Again, I'm sorry, but if you taxed a Bill Gates--I KNOW he donates quite a bit and is a great philanthropist, just using him as a euphemism for "The Rich"--by 5% more, he'd still have PLENTY to invest.
And by plenty I mean...PLENTY.
The man's a billionaire--raise his taxes, and he'd still have the money to invest in the philanthropy projects he does invest in (and THEN SOME) 10x over.
Same with a Mitt Romney or a (now-deceased) Steve Jobs or a Donald Trump.
On and on.
And I'm sorry, but I disagree--the rich do not create new jobs...
A burgeoning middle class does.
Trickle Down doesn't work...
From-the-Middle-Class-Out DOES.
When the Middle Class grows and grows more prosperous, THEN the whole nation prospers...that goes back to Aristotle, for goodness' sake, saying such a thing. Granted I'm not arguing for this via Aristotle's philosophy, I'm just saying, it's a tried and true method for socio-economic improvement.
When the rich get richer...the rich get richer.
When the middle class get richer, it creates social mobility, which is good for a nation's social landscape as well as its political atmosphere.
After all, for all their claims of loving small business owners, these Republicans who favor the rich...well, who FOUNDS those small businesses?
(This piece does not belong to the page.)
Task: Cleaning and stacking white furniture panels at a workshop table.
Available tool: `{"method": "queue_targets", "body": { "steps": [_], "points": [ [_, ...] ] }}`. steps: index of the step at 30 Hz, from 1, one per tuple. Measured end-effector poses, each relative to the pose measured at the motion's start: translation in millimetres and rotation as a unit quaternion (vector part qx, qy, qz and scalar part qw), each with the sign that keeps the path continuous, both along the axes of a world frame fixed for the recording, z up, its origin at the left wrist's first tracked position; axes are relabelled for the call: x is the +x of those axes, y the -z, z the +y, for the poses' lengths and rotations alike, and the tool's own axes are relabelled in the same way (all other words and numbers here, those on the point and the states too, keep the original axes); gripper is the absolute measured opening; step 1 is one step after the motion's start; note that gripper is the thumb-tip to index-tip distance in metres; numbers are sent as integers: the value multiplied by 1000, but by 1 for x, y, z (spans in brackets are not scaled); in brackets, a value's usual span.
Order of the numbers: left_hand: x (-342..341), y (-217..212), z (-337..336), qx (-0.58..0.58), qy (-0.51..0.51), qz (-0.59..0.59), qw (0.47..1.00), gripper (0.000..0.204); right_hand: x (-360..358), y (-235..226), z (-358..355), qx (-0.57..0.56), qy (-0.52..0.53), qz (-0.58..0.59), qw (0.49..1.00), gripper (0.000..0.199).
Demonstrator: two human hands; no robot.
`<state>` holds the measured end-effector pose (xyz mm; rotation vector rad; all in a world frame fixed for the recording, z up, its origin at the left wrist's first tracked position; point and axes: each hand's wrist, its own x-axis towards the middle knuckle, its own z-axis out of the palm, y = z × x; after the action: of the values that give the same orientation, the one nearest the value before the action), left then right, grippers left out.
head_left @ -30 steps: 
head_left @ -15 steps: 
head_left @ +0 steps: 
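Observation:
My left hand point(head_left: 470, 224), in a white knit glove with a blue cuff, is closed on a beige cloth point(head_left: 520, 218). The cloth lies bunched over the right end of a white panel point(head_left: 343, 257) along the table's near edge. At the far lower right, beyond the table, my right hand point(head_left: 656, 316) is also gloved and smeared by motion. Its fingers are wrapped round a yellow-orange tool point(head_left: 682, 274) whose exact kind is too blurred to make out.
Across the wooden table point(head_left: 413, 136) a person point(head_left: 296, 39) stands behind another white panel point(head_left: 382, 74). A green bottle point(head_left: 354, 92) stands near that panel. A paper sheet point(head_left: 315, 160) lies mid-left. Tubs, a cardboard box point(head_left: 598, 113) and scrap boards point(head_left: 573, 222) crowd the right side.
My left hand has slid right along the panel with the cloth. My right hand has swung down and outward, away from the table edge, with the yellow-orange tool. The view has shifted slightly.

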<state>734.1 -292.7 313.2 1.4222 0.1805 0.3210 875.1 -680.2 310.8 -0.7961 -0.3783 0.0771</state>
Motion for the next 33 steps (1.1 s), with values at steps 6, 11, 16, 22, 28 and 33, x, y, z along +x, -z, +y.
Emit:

It's not the rich, it's the middle class attempting to move upward, which is hard to do in a deficit-ridden landscape.
So I must disagree, Draug:
It's not out of the sort of hatred for the rich The Stalinist (I'm borrowing that term, whoever began it) has here...
But simply because I don't think Trickle Down works, and it hasn't helped *me* personally, so why should I endorse it, especially when, as you yourself said, this other plan *will,* selfishly or no, help me more at the expense of others who, quite frankly, are the ones who can most easily shoulder a tax hike?